Many of these protests were targeted against Governor Ricardo Rosselló, whose corruption became exceedingly obvious to the Puerto Rican public after a leak of disturbing private communication between him and other government officials that made light of the massive loss of human life brought on by the hurricane.

“You go to the protests with a group of friends and you see thousands of people who want the same things that you want,” said Zarkani, who had returned to Puerto Rico during the protests. “Being united as a people, as a city – it was an incredible experience. We had to leave out a lot of details about the protests for time, but there were jet-skis, boats, horses, thousands of motorcycles and miles of trucks honking. When people were being attacked by tear gas and rubber bullets, they made a line of trash cans and lit them on fire so the police couldn’t reach them. The intensity and the adrenaline that these things caused – you could get tear gassed and still be protesting.”
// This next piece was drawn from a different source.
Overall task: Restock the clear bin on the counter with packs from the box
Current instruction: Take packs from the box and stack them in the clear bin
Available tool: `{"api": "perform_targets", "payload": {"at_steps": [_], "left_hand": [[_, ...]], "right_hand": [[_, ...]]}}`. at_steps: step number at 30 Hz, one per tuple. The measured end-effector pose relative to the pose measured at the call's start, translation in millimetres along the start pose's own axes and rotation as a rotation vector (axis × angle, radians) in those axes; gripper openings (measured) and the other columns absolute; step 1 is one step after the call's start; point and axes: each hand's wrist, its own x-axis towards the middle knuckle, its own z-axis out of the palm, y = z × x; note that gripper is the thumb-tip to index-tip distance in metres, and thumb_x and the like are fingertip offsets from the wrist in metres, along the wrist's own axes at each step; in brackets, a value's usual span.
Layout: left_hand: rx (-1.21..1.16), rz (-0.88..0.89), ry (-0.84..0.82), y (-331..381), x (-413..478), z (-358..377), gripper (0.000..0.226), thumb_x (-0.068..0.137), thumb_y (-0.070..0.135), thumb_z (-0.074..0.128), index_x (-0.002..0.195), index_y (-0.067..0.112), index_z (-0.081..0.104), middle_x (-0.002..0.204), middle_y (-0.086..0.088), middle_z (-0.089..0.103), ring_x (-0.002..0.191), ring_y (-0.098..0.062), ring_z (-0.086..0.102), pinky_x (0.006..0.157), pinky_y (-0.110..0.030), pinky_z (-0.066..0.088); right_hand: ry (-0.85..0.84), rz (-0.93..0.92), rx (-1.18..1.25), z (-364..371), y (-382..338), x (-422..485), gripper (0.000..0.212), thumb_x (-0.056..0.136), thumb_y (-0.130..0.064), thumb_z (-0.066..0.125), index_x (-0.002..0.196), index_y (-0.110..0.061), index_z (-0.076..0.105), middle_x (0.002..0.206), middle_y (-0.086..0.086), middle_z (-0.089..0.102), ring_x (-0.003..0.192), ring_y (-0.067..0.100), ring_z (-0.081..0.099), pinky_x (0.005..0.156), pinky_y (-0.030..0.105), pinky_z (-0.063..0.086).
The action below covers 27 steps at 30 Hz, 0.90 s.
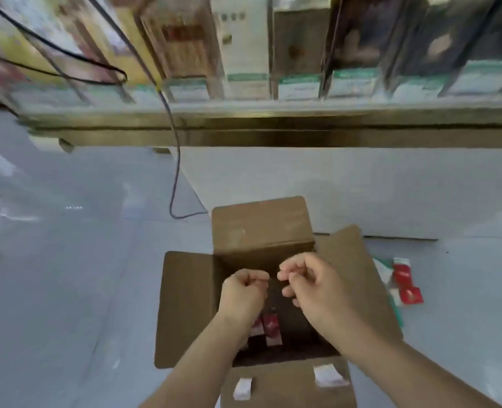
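A brown box [252, 290] sits open on the floor, low in the middle. Both hands hang over it. The left hand [242, 290] is curled into a fist. The right hand [311, 285] has bent fingers; whether they pinch anything, I cannot tell. Red packs [268, 328] peek out below, partly hidden. The top shelves look blurry.

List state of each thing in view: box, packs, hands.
cardboard box: on the floor, all four flaps open
red packs in box: low inside, box mostly empty
red packs on floor: loose, right of the box
left hand: curled shut over the box, nothing visible in it
right hand: fingers curled, nothing visible in it
cable: hanging to the floor
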Motion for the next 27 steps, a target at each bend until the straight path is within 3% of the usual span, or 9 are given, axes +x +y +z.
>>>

This wasn’t the first year that Zarkani and his faculty collaborators worked together on a Teach-In focused on Puerto Rico. Last year they also presented on the devastation of Hurricane Maria, but Zarkani was eager to approach the subject with them again after the #RickyRenuncia campaign this summer.

“I have a special connection with these professors, because at the moment of the hurricane they really stood up for me,” said Zarkani. “When the hurricane struck, I no longer had the money that my dad sent me from Puerto Rico – but they got together and went in on a meal plan for me. That was the craziest thing that could happen to me in college. Since then I’ve always been willing to work with them, and it was an honor for me to help them give this presentation. I’m in Michigan, so I definitely have to represent. I’m proud of where I’m from, I could talk about it all day.”

Sadly, this year’s Teach-In only allowed Zarkani to talk about Puerto Rico for 75 minutes, not all day, but he’s excited about the potential to do it again at next year’s Teach-In. So is Malaret, who was very happy about the degree of enthusiasm and welcoming he and his fellow presenters felt during their session.

“We all felt very happy to have had the opportunity to disseminate and to chat with such a receptive and interested audience,” said Malaret. “After the presentation was over, several people approached me for further information and references on the topic and luckily, I had some of those at hand. Next year we are planning to further our research with a follow-up at the Teach-In 2020.”